** THE TASK **
Take each line below that has "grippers" and copy it.

** RECORDED INFORMATION **

########################################

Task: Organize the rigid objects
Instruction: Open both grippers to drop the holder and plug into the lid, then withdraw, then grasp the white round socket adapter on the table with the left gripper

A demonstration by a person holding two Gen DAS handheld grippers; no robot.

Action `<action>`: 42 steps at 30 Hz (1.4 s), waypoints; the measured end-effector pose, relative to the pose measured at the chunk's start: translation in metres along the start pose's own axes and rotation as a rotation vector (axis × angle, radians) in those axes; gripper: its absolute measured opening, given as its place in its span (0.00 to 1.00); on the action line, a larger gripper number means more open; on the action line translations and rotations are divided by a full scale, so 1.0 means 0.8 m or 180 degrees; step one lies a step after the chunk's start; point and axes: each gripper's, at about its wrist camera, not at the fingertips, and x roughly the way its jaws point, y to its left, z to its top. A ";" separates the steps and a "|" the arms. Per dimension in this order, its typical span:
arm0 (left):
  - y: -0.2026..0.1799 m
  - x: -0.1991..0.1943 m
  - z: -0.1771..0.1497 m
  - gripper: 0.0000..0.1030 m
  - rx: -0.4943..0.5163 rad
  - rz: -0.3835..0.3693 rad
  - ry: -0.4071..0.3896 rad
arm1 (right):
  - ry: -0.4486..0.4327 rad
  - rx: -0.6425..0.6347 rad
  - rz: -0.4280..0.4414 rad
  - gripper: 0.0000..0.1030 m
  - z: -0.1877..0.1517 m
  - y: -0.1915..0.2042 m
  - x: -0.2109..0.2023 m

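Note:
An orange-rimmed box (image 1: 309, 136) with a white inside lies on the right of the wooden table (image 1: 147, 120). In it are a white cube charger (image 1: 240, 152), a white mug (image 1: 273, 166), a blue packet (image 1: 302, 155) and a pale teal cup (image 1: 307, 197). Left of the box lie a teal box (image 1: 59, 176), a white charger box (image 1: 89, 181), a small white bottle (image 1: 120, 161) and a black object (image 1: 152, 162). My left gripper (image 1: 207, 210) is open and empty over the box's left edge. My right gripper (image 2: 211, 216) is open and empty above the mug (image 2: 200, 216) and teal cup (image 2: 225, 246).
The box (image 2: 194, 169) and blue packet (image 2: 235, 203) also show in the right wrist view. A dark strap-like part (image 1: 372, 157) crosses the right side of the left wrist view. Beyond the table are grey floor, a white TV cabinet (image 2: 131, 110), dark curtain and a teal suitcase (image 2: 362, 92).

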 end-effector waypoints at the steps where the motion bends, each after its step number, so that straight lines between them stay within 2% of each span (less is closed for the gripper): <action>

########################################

** RESPONSE AREA **
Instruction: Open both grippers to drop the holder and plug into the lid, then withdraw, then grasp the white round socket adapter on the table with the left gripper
A demonstration by a person holding two Gen DAS handheld grippers; no robot.

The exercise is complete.